What you should do:
Go to the line with "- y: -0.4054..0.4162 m" in the material below and copy from there through the line with "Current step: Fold", exactly. Pictures are not copied.

Recorded information:
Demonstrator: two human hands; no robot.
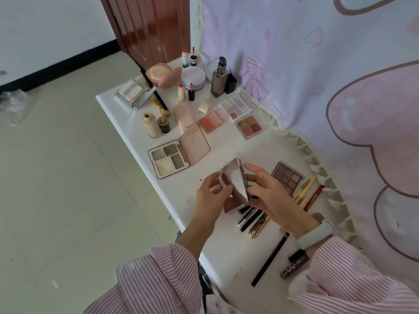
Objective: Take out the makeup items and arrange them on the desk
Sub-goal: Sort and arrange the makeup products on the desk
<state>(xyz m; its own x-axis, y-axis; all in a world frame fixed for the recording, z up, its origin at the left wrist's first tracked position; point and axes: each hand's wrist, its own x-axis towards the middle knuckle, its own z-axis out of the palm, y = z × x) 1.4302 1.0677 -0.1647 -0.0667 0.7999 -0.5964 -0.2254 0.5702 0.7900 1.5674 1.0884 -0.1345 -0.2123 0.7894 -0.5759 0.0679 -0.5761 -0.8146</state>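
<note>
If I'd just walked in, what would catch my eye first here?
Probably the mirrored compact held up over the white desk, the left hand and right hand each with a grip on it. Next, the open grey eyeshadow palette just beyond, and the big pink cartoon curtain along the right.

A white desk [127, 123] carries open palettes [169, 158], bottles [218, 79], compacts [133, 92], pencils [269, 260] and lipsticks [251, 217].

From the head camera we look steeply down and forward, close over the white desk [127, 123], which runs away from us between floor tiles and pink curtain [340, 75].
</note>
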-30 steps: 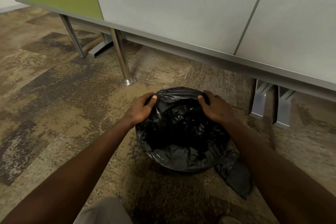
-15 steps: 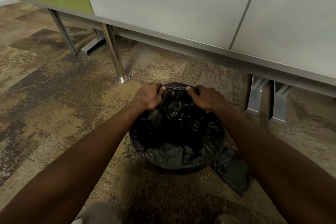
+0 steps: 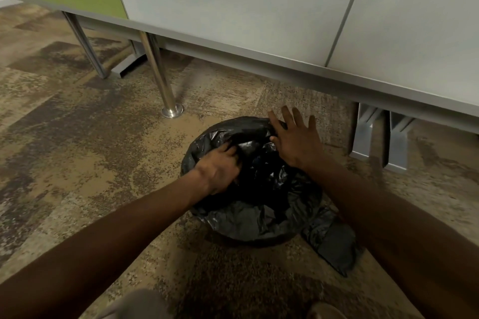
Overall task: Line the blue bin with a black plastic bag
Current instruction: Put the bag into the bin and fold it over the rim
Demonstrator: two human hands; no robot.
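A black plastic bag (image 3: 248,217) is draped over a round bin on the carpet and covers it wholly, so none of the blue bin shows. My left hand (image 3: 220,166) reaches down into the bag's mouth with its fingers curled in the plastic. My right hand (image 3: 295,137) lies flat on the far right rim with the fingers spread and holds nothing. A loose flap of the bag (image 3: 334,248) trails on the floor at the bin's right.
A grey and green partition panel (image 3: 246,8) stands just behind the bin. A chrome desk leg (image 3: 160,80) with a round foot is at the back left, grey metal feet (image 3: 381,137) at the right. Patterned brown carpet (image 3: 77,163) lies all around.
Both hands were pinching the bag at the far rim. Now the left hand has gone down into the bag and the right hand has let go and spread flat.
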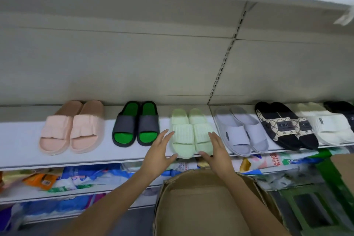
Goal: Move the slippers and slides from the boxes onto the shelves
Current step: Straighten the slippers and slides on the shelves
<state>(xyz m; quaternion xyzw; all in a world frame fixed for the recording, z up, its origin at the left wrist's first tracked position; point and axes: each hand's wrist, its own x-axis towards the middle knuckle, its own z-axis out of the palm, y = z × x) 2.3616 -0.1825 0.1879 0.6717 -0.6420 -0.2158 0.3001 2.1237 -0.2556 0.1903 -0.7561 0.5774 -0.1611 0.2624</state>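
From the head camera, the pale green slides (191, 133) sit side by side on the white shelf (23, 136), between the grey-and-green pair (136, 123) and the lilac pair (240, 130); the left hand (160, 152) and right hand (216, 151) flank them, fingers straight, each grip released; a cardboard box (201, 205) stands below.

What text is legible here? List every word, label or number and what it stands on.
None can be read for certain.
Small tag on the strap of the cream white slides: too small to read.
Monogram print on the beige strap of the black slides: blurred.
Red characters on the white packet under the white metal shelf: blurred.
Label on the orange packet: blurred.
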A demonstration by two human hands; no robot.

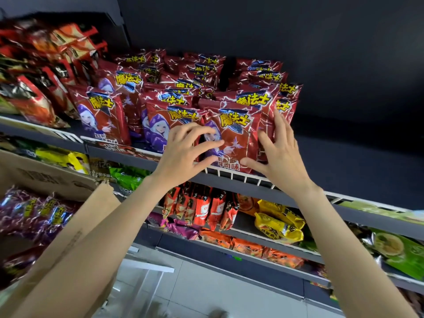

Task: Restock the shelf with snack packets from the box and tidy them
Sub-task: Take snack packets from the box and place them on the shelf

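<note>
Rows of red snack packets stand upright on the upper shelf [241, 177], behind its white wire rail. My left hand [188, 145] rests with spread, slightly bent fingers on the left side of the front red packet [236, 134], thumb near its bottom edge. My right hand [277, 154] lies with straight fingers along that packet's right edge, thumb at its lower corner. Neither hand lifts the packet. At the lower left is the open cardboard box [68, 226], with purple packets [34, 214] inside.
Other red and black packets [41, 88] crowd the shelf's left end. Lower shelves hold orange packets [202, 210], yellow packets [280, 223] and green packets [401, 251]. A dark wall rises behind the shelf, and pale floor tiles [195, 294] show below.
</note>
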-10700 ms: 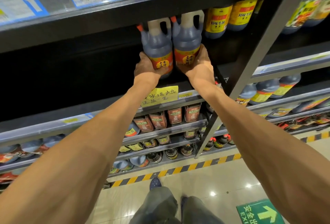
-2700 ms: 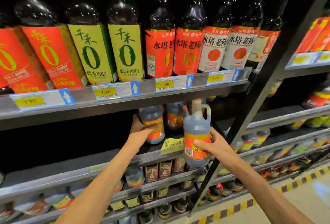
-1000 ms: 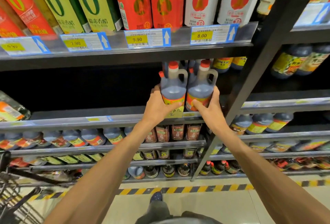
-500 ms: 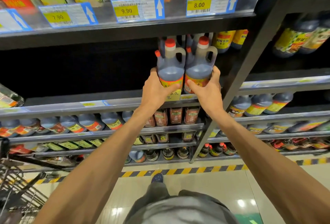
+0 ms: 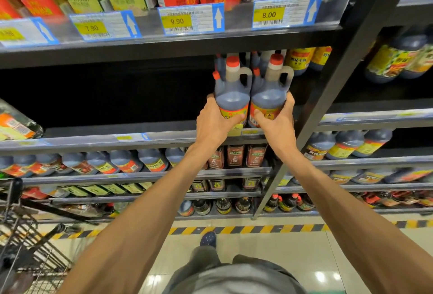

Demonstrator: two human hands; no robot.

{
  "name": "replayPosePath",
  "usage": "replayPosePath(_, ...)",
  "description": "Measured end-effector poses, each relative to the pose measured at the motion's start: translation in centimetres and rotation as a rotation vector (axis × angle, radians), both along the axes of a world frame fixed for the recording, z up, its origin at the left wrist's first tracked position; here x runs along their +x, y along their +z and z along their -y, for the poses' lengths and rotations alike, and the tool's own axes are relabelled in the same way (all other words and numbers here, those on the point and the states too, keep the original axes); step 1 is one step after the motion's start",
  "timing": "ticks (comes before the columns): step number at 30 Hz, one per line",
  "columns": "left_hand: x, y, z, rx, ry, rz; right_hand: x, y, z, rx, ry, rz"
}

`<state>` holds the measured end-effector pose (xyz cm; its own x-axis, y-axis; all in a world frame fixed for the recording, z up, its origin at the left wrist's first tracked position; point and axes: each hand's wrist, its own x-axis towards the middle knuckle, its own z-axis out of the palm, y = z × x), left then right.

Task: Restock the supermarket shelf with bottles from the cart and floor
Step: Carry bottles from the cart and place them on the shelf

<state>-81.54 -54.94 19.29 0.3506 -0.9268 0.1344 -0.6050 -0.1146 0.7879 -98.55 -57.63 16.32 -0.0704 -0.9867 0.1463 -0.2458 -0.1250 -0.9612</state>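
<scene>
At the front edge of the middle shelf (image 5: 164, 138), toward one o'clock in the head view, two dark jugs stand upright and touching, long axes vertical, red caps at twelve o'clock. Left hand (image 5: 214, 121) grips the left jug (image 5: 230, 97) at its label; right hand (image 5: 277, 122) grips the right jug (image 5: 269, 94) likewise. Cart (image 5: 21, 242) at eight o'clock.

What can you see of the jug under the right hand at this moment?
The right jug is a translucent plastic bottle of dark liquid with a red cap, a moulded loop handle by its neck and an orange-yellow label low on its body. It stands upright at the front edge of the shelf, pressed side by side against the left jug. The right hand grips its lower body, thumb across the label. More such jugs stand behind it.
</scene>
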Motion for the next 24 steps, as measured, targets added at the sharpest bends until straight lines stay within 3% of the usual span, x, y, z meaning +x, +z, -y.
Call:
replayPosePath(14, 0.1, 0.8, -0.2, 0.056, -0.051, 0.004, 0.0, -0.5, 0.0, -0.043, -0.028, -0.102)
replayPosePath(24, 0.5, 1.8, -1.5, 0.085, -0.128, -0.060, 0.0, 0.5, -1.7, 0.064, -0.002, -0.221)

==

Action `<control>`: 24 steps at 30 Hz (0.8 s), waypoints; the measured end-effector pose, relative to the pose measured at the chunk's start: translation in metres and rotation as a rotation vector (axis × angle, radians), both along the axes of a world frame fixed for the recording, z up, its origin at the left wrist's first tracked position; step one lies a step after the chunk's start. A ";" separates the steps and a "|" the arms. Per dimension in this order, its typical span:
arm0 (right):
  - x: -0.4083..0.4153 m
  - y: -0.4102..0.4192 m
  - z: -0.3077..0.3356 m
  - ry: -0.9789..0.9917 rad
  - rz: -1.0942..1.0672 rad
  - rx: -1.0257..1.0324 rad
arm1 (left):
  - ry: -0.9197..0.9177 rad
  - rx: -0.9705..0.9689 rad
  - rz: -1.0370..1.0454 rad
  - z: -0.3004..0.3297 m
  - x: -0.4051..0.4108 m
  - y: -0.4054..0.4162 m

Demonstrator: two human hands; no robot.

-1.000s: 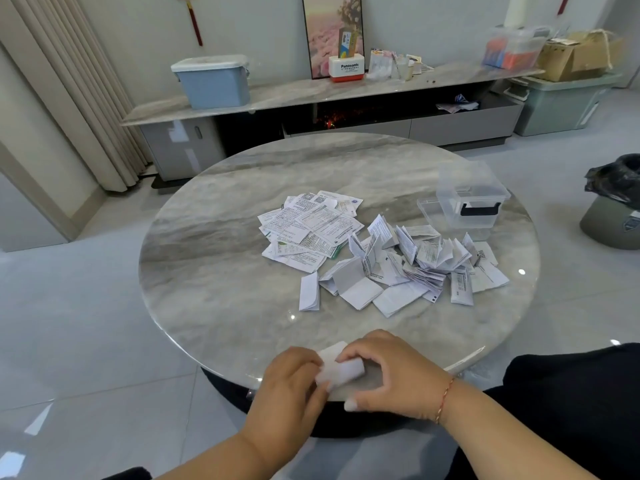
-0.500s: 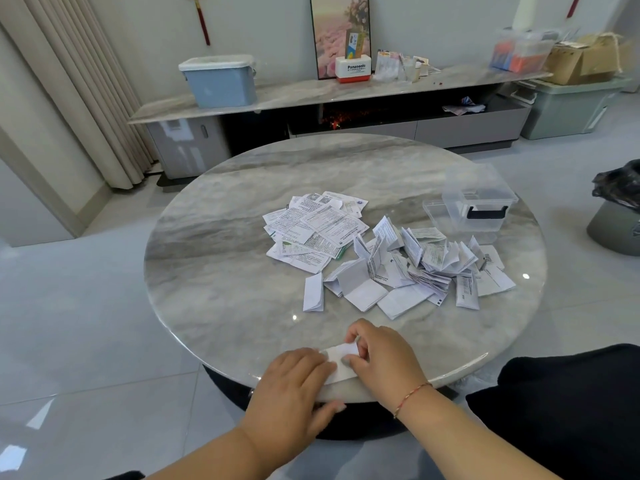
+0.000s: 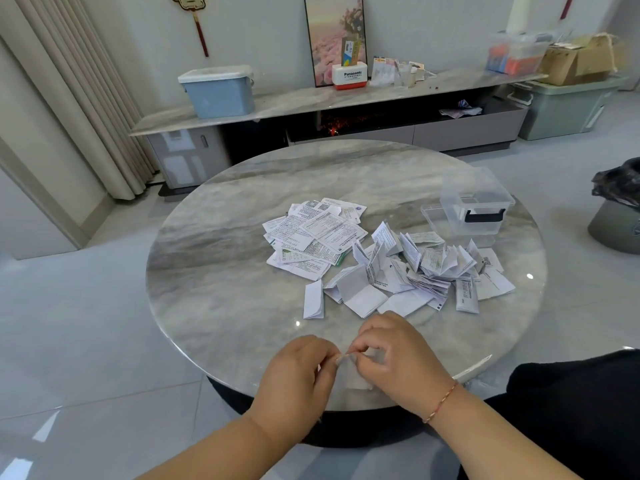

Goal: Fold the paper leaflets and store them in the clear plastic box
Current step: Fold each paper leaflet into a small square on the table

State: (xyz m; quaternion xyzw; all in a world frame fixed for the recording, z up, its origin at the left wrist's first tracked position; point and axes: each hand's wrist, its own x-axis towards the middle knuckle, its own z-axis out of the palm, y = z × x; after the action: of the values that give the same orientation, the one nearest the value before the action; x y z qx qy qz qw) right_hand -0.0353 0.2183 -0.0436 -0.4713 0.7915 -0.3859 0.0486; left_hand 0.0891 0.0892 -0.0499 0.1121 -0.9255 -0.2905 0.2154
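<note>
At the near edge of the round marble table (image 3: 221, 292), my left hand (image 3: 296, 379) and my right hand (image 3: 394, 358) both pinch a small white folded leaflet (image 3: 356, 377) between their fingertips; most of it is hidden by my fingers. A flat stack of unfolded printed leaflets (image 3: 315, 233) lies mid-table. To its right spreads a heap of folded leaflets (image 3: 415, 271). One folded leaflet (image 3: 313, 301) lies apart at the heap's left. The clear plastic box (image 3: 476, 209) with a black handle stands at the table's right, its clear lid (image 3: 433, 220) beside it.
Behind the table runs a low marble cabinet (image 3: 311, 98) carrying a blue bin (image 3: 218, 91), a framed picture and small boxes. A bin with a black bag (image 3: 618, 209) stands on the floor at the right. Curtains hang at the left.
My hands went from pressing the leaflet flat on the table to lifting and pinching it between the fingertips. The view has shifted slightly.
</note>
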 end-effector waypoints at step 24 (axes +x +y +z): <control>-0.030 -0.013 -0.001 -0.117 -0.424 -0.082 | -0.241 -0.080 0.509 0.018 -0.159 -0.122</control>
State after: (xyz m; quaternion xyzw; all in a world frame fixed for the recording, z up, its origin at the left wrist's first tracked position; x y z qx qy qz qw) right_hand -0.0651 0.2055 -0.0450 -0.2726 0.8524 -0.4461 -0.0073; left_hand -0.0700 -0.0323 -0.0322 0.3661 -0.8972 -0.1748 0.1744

Exercise response:
  - y: -0.4054..0.4162 m

Demonstrator: two human hands; no robot.

-1.000s: 
-0.500s: 
+0.000s: 

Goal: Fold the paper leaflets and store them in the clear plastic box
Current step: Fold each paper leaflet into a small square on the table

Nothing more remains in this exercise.